───── INFORMATION PROVIDED ─────
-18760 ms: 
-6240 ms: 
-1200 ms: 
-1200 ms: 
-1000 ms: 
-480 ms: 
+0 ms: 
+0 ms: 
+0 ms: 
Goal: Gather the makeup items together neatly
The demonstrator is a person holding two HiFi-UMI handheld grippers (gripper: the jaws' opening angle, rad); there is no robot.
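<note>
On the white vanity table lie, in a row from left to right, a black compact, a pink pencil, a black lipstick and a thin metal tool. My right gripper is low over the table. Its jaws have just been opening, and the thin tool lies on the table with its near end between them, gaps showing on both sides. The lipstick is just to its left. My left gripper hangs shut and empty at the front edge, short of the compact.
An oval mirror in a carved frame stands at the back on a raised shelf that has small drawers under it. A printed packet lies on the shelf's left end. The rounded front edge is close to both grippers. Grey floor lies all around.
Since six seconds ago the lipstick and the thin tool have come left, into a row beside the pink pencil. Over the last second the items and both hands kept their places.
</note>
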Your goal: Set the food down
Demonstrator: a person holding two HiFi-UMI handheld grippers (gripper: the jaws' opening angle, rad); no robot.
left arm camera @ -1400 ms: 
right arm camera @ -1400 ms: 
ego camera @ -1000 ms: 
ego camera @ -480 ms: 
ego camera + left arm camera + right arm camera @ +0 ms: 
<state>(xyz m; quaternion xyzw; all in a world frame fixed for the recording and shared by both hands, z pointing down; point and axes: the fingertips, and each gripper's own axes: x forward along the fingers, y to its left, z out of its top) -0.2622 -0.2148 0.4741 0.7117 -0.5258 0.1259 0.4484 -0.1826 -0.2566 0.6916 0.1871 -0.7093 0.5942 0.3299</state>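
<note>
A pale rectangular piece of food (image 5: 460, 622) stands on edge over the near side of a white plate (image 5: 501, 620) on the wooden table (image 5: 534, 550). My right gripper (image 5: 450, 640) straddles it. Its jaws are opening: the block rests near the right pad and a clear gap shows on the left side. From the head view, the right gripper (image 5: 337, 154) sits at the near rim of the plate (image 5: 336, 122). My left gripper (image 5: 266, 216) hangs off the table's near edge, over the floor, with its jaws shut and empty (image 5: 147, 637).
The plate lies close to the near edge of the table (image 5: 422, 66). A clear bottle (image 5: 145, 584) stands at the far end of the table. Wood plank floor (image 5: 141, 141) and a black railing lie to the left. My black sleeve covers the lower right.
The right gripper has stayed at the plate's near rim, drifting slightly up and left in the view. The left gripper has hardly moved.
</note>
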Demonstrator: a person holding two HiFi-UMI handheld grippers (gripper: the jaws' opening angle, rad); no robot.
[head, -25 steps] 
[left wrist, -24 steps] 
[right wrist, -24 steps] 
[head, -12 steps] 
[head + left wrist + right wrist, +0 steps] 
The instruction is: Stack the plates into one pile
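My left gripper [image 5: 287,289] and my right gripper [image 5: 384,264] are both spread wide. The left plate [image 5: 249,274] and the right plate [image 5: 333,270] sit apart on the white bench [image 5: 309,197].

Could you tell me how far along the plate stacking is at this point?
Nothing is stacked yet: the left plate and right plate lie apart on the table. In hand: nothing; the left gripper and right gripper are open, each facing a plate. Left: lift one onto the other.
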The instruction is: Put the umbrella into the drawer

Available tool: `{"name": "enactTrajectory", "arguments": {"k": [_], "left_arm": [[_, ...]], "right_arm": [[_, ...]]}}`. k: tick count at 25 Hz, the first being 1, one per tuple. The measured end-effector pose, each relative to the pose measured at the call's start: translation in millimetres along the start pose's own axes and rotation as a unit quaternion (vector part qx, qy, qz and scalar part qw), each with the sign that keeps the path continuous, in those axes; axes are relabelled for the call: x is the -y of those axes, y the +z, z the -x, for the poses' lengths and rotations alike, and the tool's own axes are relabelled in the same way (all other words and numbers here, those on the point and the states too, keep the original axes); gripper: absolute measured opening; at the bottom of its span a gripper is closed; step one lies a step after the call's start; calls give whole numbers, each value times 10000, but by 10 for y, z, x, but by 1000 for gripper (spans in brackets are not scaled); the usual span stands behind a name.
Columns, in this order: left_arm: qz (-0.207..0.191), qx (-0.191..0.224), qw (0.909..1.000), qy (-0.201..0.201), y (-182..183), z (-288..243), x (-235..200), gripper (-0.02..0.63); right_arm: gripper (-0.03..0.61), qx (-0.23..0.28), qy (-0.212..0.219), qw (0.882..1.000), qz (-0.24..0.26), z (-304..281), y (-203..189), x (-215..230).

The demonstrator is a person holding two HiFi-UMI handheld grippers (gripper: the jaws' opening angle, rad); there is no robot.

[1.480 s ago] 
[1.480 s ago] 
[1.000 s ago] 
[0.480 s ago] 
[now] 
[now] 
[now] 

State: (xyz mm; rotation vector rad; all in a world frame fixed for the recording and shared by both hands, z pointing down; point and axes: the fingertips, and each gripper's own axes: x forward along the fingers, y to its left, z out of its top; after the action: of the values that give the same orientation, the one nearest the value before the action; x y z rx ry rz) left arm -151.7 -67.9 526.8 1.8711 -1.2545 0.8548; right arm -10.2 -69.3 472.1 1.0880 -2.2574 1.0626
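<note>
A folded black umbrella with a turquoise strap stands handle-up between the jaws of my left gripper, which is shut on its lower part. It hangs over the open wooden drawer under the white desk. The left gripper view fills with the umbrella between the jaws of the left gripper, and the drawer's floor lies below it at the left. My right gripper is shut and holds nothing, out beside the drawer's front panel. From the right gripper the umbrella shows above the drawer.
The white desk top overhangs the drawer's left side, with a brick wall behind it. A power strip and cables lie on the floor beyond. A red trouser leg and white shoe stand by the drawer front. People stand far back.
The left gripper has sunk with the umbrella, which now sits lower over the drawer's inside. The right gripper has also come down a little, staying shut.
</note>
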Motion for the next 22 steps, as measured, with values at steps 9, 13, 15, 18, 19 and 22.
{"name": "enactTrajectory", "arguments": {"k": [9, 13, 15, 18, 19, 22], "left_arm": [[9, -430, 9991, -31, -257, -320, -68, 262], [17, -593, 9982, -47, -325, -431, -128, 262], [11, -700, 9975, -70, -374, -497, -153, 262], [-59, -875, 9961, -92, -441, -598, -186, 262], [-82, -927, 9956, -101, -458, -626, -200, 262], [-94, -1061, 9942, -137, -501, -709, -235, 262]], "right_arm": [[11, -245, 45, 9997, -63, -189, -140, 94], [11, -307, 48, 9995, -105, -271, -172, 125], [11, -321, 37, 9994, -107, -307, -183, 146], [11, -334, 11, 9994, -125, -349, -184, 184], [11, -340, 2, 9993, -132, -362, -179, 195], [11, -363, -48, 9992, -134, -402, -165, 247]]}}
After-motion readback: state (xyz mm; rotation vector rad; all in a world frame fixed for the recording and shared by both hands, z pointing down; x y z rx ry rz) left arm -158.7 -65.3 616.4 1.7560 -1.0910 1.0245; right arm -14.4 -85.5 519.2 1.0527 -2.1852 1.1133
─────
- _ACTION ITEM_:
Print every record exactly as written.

- _TASK RESPONSE_:
-18760 ms: 
-6240 ms: 
-1200 ms: 
-1200 ms: 
-1000 ms: 
-480 ms: 
+0 ms: 
+0 ms: 
+0 ms: 
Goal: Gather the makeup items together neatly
The demonstrator is a person holding two HiFi-UMI handheld grippers (gripper: the jaws' opening angle, rad); there is no robot.
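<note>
On the white vanity table lie, in a row from left to right, a black compact, a pink pencil, a black lipstick and a thin metal tool. My right gripper is low over the table. Its jaws have just been opening, and the thin tool lies on the table with its near end between them, gaps showing on both sides. The lipstick is just to its left. My left gripper hangs shut and empty at the front edge, short of the compact.
An oval mirror in a carved frame stands at the back on a raised shelf that has small drawers under it. A printed packet lies on the shelf's left end. The rounded front edge is close to both grippers. Grey floor lies all around.
Since six seconds ago the lipstick and the thin tool have come left, into a row beside the pink pencil. Over the last second the items and both hands kept their places.
</note>
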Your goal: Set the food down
Demonstrator: a person holding two HiFi-UMI handheld grippers (gripper: the jaws' opening angle, rad); no robot.
left arm camera @ -1400 ms: 
right arm camera @ -1400 ms: 
ego camera @ -1000 ms: 
ego camera @ -480 ms: 
ego camera + left arm camera + right arm camera @ +0 ms: 
<state>(xyz m; quaternion xyzw; all in a world frame fixed for the recording and shared by both hands, z pointing down; point and axes: the fingertips, and each gripper's own axes: x forward along the fingers, y to its left, z out of its top) -0.2622 -0.2148 0.4741 0.7117 -0.5258 0.1259 0.4484 -0.1826 -0.2566 0.6916 0.1871 -0.7093 0.5942 0.3299</state>
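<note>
A pale rectangular piece of food (image 5: 460, 622) stands on edge over the near side of a white plate (image 5: 501, 620) on the wooden table (image 5: 534, 550). My right gripper (image 5: 450, 640) straddles it. Its jaws are opening: the block rests near the right pad and a clear gap shows on the left side. From the head view, the right gripper (image 5: 337, 154) sits at the near rim of the plate (image 5: 336, 122). My left gripper (image 5: 266, 216) hangs off the table's near edge, over the floor, with its jaws shut and empty (image 5: 147, 637).
The plate lies close to the near edge of the table (image 5: 422, 66). A clear bottle (image 5: 145, 584) stands at the far end of the table. Wood plank floor (image 5: 141, 141) and a black railing lie to the left. My black sleeve covers the lower right.
The right gripper has stayed at the plate's near rim, drifting slightly up and left in the view. The left gripper has hardly moved.
</note>
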Demonstrator: a person holding two HiFi-UMI handheld grippers (gripper: the jaws' opening angle, rad); no robot.
[head, -25 steps] 
[left wrist, -24 steps] 
[right wrist, -24 steps] 
[head, -12 steps] 
[head + left wrist + right wrist, +0 steps] 
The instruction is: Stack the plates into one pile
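My left gripper [image 5: 287,289] and my right gripper [image 5: 384,264] are both spread wide. The left plate [image 5: 249,274] and the right plate [image 5: 333,270] sit apart on the white bench [image 5: 309,197].

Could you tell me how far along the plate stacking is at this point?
Nothing is stacked yet: the left plate and right plate lie apart on the table. In hand: nothing; the left gripper and right gripper are open, each facing a plate. Left: lift one onto the other.
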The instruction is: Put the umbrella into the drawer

Available tool: `{"name": "enactTrajectory", "arguments": {"k": [_], "left_arm": [[_, ...]], "right_arm": [[_, ...]]}}`. k: tick count at 25 Hz, the first being 1, one per tuple. The measured end-effector pose, each relative to the pose measured at the call's start: translation in millimetres along the start pose's own axes and rotation as a unit quaternion (vector part qx, qy, qz and scalar part qw), each with the sign that keeps the path continuous, in those axes; axes are relabelled for the call: x is the -y of those axes, y the +z, z the -x, for the poses' lengths and rotations alike, and the tool's own axes are relabelled in the same way (all other words and numbers here, those on the point and the states too, keep the original axes); gripper: absolute measured opening; at the bottom of its span a gripper is closed; step one lies a step after the call's start; calls give whole numbers, each value times 10000, but by 10 for y, z, x, but by 1000 for gripper (spans in brackets are not scaled); the usual span stands behind a name.
Columns, in this order: left_arm: qz (-0.207..0.191), qx (-0.191..0.224), qw (0.909..1.000), qy (-0.201..0.201), y (-182..183), z (-288..243), x (-235..200), gripper (-0.02..0.63); right_arm: gripper (-0.03..0.61), qx (-0.23..0.28), qy (-0.212..0.219), qw (0.882..1.000), qz (-0.24..0.26), z (-304..281), y (-203..189), x (-215..230).

The demonstrator is a person holding two HiFi-UMI handheld grippers (gripper: the jaws' opening angle, rad); there is no robot.

[1.480 s ago] 
[1.480 s ago] 
[1.000 s ago] 
[0.480 s ago] 
[now] 
[now] 
[now] 

State: (xyz mm; rotation vector rad; all in a world frame fixed for the recording and shared by both hands, z pointing down; point and axes: the fingertips, and each gripper's own axes: x forward along the fingers, y to its left, z out of its top; after the action: of the values that give the same orientation, the one nearest the value before the action; x y z rx ry rz) left arm -151.7 -67.9 526.8 1.8711 -1.2545 0.8548; right arm -10.2 -69.3 472.1 1.0880 -2.2574 1.0626
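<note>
A folded black umbrella with a turquoise strap stands handle-up between the jaws of my left gripper, which is shut on its lower part. It hangs over the open wooden drawer under the white desk. The left gripper view fills with the umbrella between the jaws of the left gripper, and the drawer's floor lies below it at the left. My right gripper is shut and holds nothing, out beside the drawer's front panel. From the right gripper the umbrella shows above the drawer.
The white desk top overhangs the drawer's left side, with a brick wall behind it. A power strip and cables lie on the floor beyond. A red trouser leg and white shoe stand by the drawer front. People stand far back.
The left gripper has sunk with the umbrella, which now sits lower over the drawer's inside. The right gripper has also come down a little, staying shut.
</note>
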Motion for the next 22 steps, as measured, with values at steps 9, 13, 15, 18, 19 and 22.
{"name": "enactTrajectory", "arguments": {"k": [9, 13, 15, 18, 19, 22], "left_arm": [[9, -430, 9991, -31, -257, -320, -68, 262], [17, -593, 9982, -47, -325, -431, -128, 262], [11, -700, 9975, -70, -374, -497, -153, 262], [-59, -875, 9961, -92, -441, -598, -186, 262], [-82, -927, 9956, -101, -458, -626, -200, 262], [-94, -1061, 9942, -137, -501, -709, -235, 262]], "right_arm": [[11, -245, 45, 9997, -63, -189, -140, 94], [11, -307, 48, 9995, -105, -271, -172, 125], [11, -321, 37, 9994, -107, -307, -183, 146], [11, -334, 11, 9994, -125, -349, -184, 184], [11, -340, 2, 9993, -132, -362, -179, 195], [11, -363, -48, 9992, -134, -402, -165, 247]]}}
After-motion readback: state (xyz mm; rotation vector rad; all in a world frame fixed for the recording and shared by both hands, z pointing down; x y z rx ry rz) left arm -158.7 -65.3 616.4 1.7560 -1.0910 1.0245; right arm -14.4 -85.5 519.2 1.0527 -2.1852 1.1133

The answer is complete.